▸ **Assigned task**
For every line in the entries that contains "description", show the whole line.

▸ **Data listing**
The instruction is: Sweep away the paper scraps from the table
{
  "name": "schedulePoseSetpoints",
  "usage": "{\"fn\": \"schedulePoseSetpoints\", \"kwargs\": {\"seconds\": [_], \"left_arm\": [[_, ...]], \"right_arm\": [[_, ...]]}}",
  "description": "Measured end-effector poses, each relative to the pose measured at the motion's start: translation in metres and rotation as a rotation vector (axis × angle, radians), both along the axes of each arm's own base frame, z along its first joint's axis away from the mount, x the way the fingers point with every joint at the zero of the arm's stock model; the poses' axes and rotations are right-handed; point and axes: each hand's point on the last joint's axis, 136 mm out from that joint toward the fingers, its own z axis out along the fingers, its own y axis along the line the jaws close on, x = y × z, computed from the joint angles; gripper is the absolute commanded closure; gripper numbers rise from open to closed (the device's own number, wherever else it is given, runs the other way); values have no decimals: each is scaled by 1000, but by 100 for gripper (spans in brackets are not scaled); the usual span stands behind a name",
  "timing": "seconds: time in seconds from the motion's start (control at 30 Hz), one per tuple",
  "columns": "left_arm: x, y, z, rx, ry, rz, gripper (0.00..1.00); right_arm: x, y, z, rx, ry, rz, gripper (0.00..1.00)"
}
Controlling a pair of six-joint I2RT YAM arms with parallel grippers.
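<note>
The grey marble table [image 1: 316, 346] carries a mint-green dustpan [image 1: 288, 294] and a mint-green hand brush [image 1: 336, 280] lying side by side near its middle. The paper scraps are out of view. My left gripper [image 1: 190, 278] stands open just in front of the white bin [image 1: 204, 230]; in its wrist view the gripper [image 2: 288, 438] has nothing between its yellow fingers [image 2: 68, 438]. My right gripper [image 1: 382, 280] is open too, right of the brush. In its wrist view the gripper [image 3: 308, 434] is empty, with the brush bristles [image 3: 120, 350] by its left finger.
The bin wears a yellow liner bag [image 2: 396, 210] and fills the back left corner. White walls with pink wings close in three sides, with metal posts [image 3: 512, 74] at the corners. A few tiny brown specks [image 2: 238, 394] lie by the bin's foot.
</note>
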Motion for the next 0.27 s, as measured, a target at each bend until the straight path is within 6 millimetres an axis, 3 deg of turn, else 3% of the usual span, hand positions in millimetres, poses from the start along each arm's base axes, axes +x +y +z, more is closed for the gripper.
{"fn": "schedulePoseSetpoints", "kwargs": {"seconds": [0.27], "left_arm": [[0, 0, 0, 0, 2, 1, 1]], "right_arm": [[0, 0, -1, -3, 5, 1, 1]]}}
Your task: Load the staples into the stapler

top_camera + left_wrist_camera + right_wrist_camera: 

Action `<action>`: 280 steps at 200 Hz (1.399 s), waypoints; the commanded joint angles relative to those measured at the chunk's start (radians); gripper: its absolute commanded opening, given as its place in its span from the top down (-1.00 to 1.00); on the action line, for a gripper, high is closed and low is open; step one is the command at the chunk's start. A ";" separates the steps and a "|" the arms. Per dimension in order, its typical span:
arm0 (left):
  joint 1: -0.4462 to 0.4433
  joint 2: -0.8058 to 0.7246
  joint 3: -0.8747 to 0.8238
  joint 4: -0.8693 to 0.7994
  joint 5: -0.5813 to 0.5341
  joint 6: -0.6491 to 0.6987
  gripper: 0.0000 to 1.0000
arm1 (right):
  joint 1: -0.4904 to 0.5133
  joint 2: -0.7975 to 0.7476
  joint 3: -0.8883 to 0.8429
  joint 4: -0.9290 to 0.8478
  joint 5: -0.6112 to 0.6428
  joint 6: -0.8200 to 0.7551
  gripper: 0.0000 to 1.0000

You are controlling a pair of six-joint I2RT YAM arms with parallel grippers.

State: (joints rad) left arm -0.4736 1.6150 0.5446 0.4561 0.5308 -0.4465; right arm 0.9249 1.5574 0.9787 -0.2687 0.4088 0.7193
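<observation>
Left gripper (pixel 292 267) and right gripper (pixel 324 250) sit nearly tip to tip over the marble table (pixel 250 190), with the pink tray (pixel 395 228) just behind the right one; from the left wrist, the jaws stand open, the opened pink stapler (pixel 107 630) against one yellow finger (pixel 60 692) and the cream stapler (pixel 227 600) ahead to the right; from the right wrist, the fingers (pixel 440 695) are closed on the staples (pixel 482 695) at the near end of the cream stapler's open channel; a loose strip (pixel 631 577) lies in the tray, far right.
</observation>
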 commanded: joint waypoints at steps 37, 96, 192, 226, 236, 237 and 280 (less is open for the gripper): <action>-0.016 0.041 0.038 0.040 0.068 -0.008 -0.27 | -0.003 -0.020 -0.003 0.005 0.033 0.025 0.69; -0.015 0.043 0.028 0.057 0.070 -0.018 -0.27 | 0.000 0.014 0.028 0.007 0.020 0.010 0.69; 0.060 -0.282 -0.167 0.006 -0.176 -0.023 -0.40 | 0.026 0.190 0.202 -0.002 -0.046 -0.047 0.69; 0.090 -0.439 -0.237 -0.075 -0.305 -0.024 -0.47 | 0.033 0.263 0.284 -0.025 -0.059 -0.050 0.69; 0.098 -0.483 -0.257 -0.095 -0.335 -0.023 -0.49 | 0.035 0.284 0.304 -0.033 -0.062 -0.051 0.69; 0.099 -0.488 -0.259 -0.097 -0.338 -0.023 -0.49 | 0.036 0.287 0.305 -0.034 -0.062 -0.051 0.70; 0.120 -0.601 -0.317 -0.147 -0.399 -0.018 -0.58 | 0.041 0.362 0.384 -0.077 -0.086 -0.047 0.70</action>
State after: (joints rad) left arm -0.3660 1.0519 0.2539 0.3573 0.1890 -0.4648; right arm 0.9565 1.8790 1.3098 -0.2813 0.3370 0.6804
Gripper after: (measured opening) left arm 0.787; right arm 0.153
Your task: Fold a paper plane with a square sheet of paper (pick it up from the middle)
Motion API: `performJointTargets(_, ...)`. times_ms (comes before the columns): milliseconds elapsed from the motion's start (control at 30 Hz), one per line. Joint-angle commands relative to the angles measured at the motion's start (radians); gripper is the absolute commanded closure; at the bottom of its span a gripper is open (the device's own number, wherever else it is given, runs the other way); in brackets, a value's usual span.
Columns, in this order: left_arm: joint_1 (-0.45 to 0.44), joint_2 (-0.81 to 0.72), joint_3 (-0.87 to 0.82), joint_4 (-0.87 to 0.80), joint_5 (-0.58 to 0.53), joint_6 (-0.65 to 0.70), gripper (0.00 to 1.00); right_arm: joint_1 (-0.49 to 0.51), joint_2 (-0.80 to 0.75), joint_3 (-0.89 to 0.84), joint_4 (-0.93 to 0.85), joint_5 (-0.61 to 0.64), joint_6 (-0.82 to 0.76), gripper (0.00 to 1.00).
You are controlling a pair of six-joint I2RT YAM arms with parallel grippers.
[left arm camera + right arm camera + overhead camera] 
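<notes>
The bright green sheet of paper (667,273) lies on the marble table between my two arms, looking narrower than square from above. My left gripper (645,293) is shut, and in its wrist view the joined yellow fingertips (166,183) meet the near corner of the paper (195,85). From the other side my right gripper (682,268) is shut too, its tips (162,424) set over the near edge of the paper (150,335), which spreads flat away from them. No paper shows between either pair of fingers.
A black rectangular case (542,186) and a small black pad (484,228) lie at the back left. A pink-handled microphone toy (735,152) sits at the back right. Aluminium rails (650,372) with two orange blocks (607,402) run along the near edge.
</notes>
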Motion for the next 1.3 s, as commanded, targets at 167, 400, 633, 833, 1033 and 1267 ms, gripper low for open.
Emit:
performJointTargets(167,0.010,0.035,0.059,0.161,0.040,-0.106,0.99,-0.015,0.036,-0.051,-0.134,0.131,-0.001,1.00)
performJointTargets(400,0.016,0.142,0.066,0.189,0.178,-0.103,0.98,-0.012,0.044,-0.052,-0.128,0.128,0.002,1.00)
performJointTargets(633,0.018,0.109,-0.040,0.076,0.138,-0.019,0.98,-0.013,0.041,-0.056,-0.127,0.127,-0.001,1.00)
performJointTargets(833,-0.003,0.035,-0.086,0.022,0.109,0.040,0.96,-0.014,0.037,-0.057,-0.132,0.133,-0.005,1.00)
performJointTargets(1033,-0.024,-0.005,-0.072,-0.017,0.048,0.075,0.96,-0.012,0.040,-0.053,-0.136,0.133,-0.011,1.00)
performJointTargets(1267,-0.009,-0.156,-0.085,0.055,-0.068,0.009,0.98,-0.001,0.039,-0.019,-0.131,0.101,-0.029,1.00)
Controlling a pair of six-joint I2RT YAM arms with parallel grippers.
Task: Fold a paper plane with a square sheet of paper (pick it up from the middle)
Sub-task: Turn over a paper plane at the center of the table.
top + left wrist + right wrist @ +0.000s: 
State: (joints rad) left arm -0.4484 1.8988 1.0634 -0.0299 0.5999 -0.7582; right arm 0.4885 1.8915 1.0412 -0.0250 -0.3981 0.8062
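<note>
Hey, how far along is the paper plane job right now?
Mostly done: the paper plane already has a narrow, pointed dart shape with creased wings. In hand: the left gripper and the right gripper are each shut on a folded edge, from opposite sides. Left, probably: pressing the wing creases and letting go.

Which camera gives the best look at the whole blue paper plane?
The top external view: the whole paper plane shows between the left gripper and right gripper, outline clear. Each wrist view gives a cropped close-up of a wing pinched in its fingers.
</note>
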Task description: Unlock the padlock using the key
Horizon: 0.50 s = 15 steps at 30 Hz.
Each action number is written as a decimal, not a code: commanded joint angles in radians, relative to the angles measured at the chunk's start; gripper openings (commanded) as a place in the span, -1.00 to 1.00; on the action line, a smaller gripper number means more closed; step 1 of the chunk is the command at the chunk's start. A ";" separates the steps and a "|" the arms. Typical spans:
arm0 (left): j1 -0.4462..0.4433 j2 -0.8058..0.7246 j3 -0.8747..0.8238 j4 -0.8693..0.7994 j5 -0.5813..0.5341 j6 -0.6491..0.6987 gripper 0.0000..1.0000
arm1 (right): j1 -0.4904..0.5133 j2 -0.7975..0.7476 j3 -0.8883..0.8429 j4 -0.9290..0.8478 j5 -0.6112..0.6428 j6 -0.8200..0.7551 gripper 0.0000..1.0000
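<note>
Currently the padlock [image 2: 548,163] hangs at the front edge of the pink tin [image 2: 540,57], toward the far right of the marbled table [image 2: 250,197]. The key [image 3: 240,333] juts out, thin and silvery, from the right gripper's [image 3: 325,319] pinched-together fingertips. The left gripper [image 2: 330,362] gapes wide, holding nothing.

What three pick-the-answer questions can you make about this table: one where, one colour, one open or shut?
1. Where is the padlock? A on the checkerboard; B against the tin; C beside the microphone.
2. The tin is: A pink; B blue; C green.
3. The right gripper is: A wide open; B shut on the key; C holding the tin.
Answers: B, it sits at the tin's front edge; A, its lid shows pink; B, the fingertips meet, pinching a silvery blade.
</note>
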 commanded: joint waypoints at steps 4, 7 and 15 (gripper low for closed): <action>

▸ **Answer section**
  "description": "Measured end-effector poses, each relative to the pose measured at the motion's start: translation in metres and rotation as a rotation vector (axis × angle, radians), both along the axes of each arm's own base frame, z along its first joint's axis away from the mount, x the way the fingers point with every joint at the zero of the arm's stock model; the poses' axes and rotations are right-handed; point and axes: each hand's point on the last joint's axis, 136 mm out from that joint toward the fingers, its own z axis out along the fingers, its own y axis along the line the jaws close on, x = y × z, computed from the joint angles; gripper is the absolute commanded closure; gripper numbers rise from open to closed (the device's own number, wherever else it is given, runs the other way); values have no decimals: each is scaled by 1000, but by 100 for gripper (spans in brackets are not scaled); the usual span stands behind a name",
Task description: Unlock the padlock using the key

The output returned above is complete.